Specifics are hard to recommend due to the differences in output from different cameras, even within the Canon range. The nature of the source images also has a bearing. Some may prefer to work with camera derived JPEG files, with a hint of sharpening, while others will prefer to work with RAW derived images that have no previous sharpening.

Images with more fine detail may benefit from settings at the lower end of the recommendations, whereas noisy, or high ISO images may be better treated with a much higher threshold and radius settings, but a lower amount.

Output sharpening:
For single stage output sharpening, the principle is generally to use a larger radius to give a more overall image sharpen and to compensate for image re-sizing that may have been done since the capture sharpening.

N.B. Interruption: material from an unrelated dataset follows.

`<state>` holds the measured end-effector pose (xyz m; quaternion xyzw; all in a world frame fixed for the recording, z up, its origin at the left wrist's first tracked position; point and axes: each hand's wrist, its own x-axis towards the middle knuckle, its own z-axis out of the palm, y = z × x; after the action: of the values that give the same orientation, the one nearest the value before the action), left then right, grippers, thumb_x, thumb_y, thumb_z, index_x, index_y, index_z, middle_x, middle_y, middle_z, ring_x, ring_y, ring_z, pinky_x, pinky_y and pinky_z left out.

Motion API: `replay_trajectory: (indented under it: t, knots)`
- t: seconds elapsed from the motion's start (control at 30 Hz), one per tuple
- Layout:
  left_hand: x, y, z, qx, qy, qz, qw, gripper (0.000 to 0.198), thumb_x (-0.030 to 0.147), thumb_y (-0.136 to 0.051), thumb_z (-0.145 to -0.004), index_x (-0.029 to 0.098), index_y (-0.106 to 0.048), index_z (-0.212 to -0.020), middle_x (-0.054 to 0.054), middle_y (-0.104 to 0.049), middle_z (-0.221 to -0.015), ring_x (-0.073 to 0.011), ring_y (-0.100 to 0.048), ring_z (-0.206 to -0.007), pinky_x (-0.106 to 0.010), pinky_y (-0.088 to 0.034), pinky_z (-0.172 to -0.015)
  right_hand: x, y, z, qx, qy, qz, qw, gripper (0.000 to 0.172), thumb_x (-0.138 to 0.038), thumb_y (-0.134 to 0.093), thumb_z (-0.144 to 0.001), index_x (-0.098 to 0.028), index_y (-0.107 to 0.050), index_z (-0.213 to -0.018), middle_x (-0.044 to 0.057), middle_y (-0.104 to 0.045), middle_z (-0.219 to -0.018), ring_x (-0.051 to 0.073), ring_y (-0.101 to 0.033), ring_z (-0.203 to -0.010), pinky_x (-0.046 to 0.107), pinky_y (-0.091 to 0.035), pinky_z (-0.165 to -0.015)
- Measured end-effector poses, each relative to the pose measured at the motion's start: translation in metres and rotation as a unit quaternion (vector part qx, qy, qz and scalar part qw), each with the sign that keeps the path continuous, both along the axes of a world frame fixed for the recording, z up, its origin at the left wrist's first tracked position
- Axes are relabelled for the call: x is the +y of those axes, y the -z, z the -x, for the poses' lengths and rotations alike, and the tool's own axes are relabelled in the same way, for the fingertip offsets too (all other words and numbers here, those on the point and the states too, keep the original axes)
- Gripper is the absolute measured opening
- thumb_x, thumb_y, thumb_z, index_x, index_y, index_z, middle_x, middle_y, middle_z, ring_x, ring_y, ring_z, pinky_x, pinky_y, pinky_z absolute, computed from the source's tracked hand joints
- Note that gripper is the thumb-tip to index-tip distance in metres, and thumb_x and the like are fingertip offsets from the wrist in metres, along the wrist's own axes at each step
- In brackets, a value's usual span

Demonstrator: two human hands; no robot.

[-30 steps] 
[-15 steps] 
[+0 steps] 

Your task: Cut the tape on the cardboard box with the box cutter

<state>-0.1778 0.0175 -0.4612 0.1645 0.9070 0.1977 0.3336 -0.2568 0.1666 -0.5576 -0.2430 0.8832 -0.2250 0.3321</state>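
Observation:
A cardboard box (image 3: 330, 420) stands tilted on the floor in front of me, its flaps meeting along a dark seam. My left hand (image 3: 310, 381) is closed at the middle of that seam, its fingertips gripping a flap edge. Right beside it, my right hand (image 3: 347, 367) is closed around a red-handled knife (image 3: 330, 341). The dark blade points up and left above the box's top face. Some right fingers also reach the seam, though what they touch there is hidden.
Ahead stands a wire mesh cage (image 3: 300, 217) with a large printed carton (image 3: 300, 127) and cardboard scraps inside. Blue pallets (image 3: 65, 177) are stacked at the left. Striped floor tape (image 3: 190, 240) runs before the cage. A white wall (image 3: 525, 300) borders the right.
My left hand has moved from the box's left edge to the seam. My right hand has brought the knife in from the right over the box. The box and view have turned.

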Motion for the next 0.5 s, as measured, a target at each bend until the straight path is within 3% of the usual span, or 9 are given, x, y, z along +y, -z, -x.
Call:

It is normal to set the radius first as this is determined by the intended use and the image itself. For a detailed image to be used in a book or glossy magazine where close viewing is likely, the radius should be in the region of 0.7 to 1 pixel, with an amount of around 350%. For newsprint, this is more likely to be 0.9 - 1.2 pixels because of the coarser printing dot.

Images used for larger display, posters or billboards will require a radius in the region of 1.5 - 3.5 pixels or more. This is because the resolution of the printer will be much lower and the viewing distance will be significantly greater. Thresholds for these settings have to be judged on an image-by-image basis depending on content and image noise.


Care needs to be taken when sharpening in shadow areas or noise may be bought out in the image. A threshold of 6 was used here in combination with a larger radius for coarser detail sharpening.

More advanced techniques for sharpening images abound. A popular myth exists that converting to LAB colour mode, then sharpening the Lightness channel before finally converting back to RGB colour mode will help reduce image noise. While there is some truth in this, the often-overlooked issue is that for an 8-bit image (such as a JPEG), the penalty is the loss of around 10% of the levels information due to quantisation (number rounding) errors. It is actually better to sharpen a duplicate layer in luminosity mode and then flatten the image afterwards.

There are numerous ways to work with sharpening with layers, layer masks and other advanced techniques. It is definitely worth exploring other ways of working. On the other hand, if this is all proving to be too much, there are two excellent products that can help to bring some automation to your sharpening:

Photokit Sharpener has been developed by a small group of Photoshop gurus and does an excellent job at sharpening images.

Nik Sharpener Pro is a must-have plug-in that is quick and reliable and can be set up as a Photoshop action to provide reliable batch processing on large numbers of images.